PROMPT: Output only how many lines below contain "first".

AVAILABLE RECORDS:
######
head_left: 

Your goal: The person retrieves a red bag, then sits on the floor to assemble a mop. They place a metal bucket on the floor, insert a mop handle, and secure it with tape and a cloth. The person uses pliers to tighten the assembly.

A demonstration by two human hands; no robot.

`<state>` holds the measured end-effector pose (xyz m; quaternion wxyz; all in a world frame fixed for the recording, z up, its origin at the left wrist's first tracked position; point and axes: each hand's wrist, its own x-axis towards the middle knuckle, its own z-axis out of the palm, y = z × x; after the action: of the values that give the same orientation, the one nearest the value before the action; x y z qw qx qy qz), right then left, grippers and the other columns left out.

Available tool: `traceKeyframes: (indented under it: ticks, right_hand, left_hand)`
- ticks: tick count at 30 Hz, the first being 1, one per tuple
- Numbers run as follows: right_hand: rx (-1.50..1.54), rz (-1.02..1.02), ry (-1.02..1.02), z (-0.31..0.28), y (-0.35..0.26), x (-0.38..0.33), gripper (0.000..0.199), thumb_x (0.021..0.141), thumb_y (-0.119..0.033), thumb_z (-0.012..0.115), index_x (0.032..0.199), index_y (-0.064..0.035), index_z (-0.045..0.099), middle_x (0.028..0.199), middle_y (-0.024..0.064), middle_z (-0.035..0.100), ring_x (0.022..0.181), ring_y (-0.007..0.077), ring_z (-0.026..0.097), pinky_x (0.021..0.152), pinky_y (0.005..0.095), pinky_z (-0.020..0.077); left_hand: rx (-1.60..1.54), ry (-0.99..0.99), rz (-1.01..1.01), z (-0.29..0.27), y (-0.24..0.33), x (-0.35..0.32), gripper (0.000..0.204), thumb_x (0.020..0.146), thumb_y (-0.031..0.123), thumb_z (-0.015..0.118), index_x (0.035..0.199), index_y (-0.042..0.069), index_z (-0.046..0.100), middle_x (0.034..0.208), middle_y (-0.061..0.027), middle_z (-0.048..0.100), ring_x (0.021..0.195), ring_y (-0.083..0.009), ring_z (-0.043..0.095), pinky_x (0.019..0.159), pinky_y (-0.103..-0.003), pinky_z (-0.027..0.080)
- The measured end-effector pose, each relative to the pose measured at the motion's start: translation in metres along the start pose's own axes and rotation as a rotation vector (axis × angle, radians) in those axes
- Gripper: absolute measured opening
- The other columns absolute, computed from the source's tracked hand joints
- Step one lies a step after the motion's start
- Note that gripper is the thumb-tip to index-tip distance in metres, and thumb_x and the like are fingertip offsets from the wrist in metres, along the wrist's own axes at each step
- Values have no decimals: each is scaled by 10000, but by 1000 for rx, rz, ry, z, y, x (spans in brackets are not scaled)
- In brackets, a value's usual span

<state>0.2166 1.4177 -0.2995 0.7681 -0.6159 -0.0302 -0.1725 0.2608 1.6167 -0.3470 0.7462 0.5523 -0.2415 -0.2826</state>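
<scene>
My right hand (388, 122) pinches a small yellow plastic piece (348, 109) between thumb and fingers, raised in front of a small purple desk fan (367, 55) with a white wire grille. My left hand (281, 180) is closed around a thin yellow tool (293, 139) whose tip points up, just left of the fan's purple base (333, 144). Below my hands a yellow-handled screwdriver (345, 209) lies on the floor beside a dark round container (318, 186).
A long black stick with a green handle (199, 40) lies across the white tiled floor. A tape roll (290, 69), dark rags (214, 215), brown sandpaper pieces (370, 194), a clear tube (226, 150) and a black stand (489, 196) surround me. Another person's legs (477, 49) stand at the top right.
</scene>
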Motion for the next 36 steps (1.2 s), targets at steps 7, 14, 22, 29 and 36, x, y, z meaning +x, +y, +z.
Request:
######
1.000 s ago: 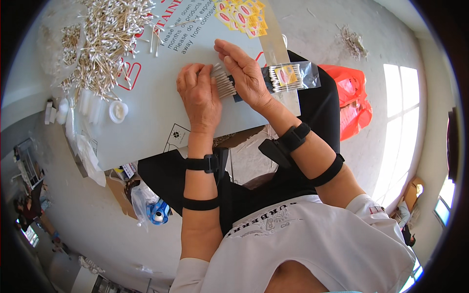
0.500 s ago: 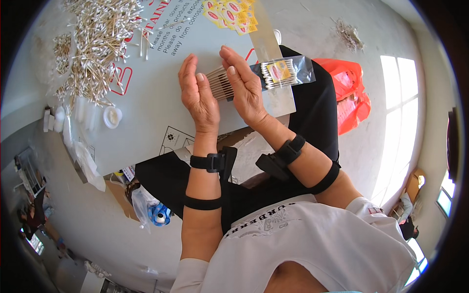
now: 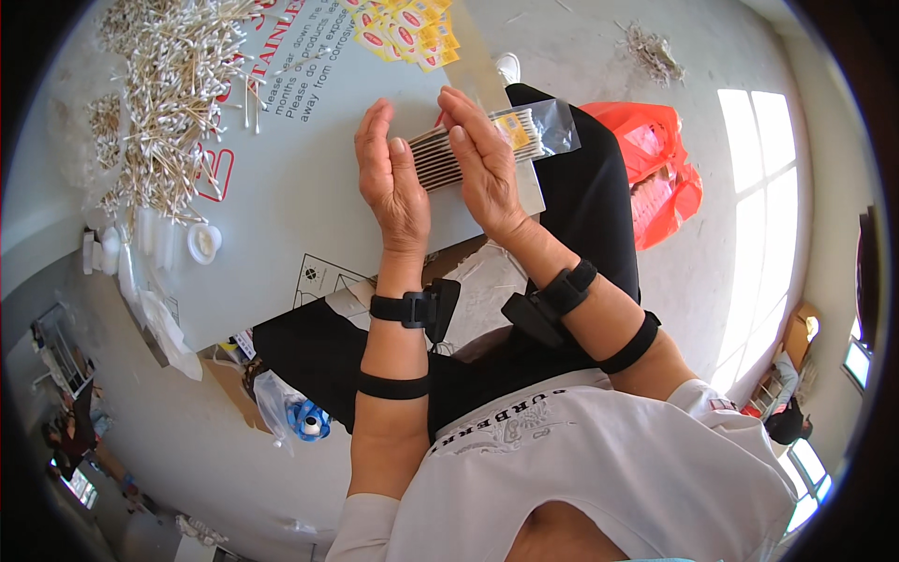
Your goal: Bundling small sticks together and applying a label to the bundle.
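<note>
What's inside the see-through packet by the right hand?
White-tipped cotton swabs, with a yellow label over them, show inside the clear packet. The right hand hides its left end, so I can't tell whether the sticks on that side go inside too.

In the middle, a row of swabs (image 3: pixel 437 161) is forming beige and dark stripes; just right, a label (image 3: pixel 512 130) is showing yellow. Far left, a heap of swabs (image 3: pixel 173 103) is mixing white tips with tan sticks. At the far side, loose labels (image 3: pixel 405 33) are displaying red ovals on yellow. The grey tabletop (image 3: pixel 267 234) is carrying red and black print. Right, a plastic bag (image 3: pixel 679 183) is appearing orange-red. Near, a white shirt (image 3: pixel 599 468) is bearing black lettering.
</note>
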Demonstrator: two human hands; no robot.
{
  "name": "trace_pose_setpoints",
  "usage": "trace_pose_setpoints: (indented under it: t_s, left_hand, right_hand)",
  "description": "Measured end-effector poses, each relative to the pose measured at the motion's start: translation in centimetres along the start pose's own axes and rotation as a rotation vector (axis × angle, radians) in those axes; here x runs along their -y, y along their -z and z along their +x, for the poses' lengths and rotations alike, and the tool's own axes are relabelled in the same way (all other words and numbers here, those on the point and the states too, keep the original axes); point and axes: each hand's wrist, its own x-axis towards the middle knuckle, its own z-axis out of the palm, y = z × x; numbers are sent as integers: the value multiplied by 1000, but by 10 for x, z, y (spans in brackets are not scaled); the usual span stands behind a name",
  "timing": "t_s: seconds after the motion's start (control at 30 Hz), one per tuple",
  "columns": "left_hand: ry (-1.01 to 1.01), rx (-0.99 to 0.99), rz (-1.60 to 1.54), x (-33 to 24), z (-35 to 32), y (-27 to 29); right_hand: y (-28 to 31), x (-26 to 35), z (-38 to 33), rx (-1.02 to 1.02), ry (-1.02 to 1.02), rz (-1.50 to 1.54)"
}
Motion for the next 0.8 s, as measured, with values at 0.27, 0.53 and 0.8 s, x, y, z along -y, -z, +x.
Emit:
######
WRITTEN SOLUTION: 2